BARINMA HAKKI TEMEL VE VAZGEÇİLMEZ BİR İNSAN HAKKIDIR
BAG’nin verilerine göre şu an 860 bini bulan evsizlerin sayısının 2018 yılına kadar yüzde 40 oranında artacağı tahmin ediliyor. Berlin BAG yöneticisi Thomas Pecht, göçün konut sorununu arttırdığını ancak konut sorununun tek nedeninin göç olmadığını söylüyor.
Asıl sorun Almanya genelinde yeteri kadar ödenebilir konut olmaması. 1990’dan bu yana var olan sosyal konutların sayısı yüzde 60 oranında düşürüldü ve halen de düşürülüyor. Ülke genelinde 11 milyon 1-2 odalı konut açığı bulunmakta ve bu yüzden mevcut olanların kirası da orantısız denebilecek düzeyde yüksek. Büyük şehirlerde kiralar ödenemez durumda. Hans-Böckler-Stiftung tarafından yapılan araştırmaya göre 80 büyük Alman kentinde bir milyon aile aldığı net maaşın yarısından fazlasını kira olarak ödüyor. Hanelerin yüzde 40’ı ise aldığı net maaşın yüzde 30’unu kiraya veriyor. Araştırma her şeyden önce nüfusu giderek artan şehirlerde uygun fiyatlı ve özellikle de küçük daire sıkıntısı yaşandığını doğruluyor.

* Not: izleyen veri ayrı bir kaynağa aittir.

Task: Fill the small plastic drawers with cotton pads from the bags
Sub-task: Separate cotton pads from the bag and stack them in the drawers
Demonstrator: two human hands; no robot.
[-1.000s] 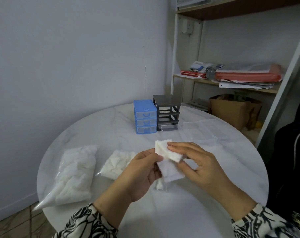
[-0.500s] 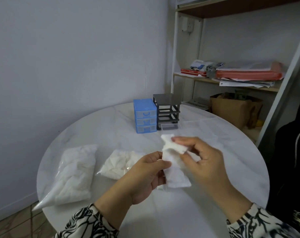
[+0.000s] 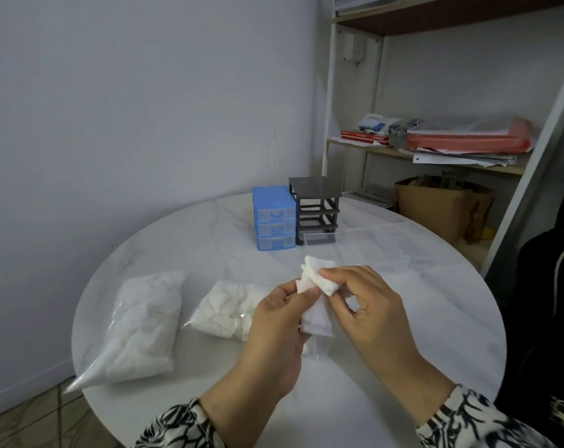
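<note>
1. Both hands gripped a cotton pad (image 3: 318,279) above the table (image 3: 403,318), nearer the person than the blue drawers (image 3: 274,218): left hand (image 3: 277,331) fingers pinched its lower part, right hand (image 3: 368,305) fingers curled on its top.
2. Peeling one pad free gently would likely avoid tearing.
3. Two bags (image 3: 145,324) lay left of the hands; clear drawers (image 3: 374,245) sat right of the blue drawers, a shelf (image 3: 435,156) behind.
</note>
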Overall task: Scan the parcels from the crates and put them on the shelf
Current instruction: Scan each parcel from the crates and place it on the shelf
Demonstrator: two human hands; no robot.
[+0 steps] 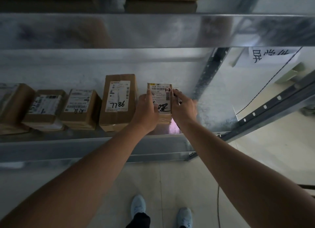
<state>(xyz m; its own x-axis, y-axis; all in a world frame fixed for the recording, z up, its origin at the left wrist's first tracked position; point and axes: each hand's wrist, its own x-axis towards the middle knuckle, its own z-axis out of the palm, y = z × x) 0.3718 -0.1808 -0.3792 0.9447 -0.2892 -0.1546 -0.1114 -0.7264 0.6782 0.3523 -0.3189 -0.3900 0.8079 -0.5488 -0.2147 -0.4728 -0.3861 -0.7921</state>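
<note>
My left hand (148,110) and right hand (183,106) both grip the small parcel (161,98) on the shelf (172,131), at 3 o'clock of the tall box (119,99). If I push crooked, it may knock this neighbour.

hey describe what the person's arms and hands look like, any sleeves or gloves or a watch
Both forearms are bare from the bottom of the view up to the wrists: no sleeves show. The left hand and right hand wear no gloves, and no watch, bracelet or ring can be made out in this dim light.
</note>
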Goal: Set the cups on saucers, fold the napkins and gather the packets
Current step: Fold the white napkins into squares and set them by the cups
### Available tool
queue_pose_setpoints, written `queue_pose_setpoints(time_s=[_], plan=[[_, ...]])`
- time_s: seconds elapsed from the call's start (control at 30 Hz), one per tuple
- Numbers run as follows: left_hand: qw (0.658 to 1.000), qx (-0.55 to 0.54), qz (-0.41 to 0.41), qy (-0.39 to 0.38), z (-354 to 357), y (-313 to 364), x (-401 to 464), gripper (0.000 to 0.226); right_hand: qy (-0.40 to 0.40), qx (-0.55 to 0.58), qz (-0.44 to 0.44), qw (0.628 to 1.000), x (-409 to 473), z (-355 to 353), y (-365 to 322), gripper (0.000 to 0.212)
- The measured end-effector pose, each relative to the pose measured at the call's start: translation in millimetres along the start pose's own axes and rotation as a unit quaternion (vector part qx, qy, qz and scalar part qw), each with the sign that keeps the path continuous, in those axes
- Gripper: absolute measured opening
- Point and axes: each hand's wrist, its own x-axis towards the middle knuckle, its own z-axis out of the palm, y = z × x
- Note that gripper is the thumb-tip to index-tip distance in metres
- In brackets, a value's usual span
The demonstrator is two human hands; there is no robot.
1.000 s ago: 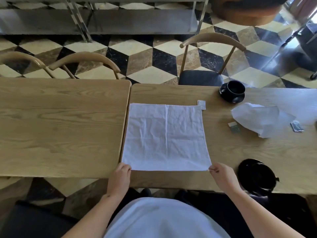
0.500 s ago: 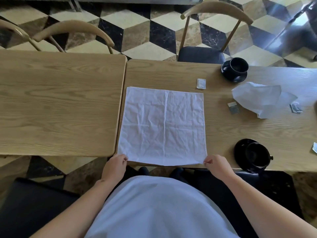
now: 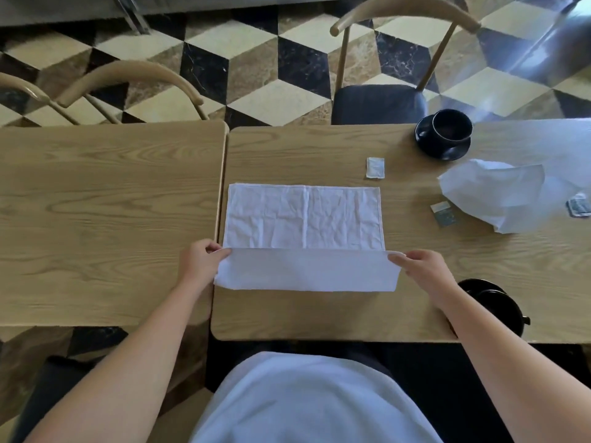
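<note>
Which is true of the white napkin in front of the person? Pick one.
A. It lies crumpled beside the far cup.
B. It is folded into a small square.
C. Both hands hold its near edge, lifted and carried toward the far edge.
C: the left hand and right hand each pinch a corner of the white napkin, its near part doubled over.

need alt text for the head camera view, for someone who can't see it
Both hands, left hand and right hand, pinch the near corners of a white napkin on a wooden table, folding its near edge away. To the right lie a crumpled napkin, small packets and two black cups on saucers.
</note>
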Motion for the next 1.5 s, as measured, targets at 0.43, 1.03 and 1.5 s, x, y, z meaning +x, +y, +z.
queue_pose_setpoints(time_s=[0.43,1.03,1.5], plan=[[0.993,-0.109,-0.033,-0.003,6.4,62.9,106.3,0.005,0.040,0.103,0.023,0.994,93.3,-14.9,-53.2,0.010],[0.989,-0.080,-0.126,0.018,38.9,65.0,182.9,0.022,0.052,0.068,0.065,0.994,178.3,7.9,-94.5,0.016],[0.987,-0.101,-0.120,0.025,46.7,63.1,192.1,0.024,0.056,0.064,0.093,0.992,192.9,13.7,-99.3,0.009]])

Belediyeler ise sosyal konut olarak değerlendirilebilecek konutları sistematik bir şekilde ya yıkıp satıyor ya da uygun fiyatlara emlak şirketlerine satarak özelleştiriyor. Bu konutlar restore edildikten sonra fahiş düzeyde kiralar talep ediliyor, çünkü düşük kiralı konutlar yatırımcıya cazip gelmiyor. Bu şekilde kira artışları son yıllarda yüzde 50 oranında artış gösterdi. Konut sorunu ve insanların çaresizlikleri en çok ta emlak şirketlerinin işine yarıyor, konut pazarında rekabet kızıştırılıyor ve yabancı düşmanlığı körükleniyor. Konut sorunundan kar ekonomisi değil de yabancıların sorumlu olduğu algısı yaratılıyor.

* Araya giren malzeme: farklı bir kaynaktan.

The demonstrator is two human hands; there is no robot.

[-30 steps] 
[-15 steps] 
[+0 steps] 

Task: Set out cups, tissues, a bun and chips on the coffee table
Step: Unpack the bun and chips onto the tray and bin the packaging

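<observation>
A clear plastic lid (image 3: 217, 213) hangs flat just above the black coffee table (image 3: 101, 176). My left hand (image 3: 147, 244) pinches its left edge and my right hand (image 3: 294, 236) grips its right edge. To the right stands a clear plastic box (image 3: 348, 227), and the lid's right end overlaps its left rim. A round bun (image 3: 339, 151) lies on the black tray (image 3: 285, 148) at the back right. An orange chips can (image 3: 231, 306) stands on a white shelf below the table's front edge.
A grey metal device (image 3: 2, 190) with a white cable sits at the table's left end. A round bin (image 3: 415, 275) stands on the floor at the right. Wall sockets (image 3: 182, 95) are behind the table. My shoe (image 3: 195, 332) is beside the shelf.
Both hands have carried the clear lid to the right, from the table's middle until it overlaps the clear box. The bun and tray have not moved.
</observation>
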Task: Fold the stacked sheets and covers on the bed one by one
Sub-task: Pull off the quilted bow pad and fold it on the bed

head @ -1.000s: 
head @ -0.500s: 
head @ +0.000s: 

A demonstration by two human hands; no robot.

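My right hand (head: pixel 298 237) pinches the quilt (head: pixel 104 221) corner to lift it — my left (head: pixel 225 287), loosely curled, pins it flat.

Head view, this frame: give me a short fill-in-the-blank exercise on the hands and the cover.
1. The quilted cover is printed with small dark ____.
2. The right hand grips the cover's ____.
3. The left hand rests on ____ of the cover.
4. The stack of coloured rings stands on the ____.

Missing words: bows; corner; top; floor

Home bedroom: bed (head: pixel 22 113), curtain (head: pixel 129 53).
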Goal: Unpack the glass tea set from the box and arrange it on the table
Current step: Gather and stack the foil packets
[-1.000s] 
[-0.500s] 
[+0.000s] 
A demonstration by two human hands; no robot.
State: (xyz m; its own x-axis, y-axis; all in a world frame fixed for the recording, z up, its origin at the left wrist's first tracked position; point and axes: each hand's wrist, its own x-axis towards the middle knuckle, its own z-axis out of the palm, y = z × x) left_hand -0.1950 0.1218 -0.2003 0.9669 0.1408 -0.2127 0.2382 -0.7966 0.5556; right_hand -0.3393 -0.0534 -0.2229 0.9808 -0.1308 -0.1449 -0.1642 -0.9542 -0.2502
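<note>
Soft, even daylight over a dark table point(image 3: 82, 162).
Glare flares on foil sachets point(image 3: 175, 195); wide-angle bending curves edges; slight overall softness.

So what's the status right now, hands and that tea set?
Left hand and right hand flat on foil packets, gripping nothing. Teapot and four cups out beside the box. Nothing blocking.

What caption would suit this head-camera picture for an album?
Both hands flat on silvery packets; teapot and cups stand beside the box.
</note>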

BERLİN EN KÖTÜ „AFET ÖNLEME” ÖRNEĞİ
Geçtiğimiz haftalarda öncelikle Berlin’de Doğu Avrupalı evsizlerden dolayı tartışmalar yaşandı. Berlin polisi yasadışı kurulmuş olan bir çadır kampını dağıttı. Polis, kısa süre sonra yeniden başka bir alana kurulan kampların dağıtılma nedenini ise olası bir “afeti önleme” olarak açıkladı. Ancak bu insanların barınabilecekleri başka bir barınakları, başvurabilecekleri, yardım talep edebilecekleri bir muhatapları yok.

NE YAPMALI
Almanya bir yandan Doğu Avrupalı mültecilerden ucuz emek gücü olarak faydalanırken diğer yandan onların en insani hakkı olan barınma sorununa sahip çıkmıyor. Oysa “bu insanlara insan onuruna yaraşır olanaklar sunmak doğal olmalı” diyen BAG yöneticisi Werena Rosenke, bir evsizler zirvesinin yapılmasını ve ulusal bir eylem planının geliştirilmesini talep ediyor. Caritas kurumundan Ulrike Kostka ise konut sorununun hükümetler tarafından hafife alındığını ve evsizlere sıcak çorba dağıtan mekânlarda ya da yardım kurumlarında gönüllü çalışan insanlara devredilemeyecek kadar acil olduğunu söylüyor ve Başbakanlık düzeyinde bir zirvenin gerçekleştirilmesini istiyor.
Yardım kurumları evsiz kalan insanların sayısının doğrudan müdahalelerle derhal yarıya düşürülmesi gerektiğini belirtiyorlar ve sürekli ifade ettikleri gibi, belediyelerin yasal olarak evsiz insanlara barınma olanağı sunma sorumluluğu olduğunu tekrar ediyorlar. Bazı belediyeler, bunlara Berlin de dahil, Doğu Avrupalı göçmenlere karşı sorumluluklarını yerine getirmedikleri takdirde hukuka aykırı davranmış oluyorlar.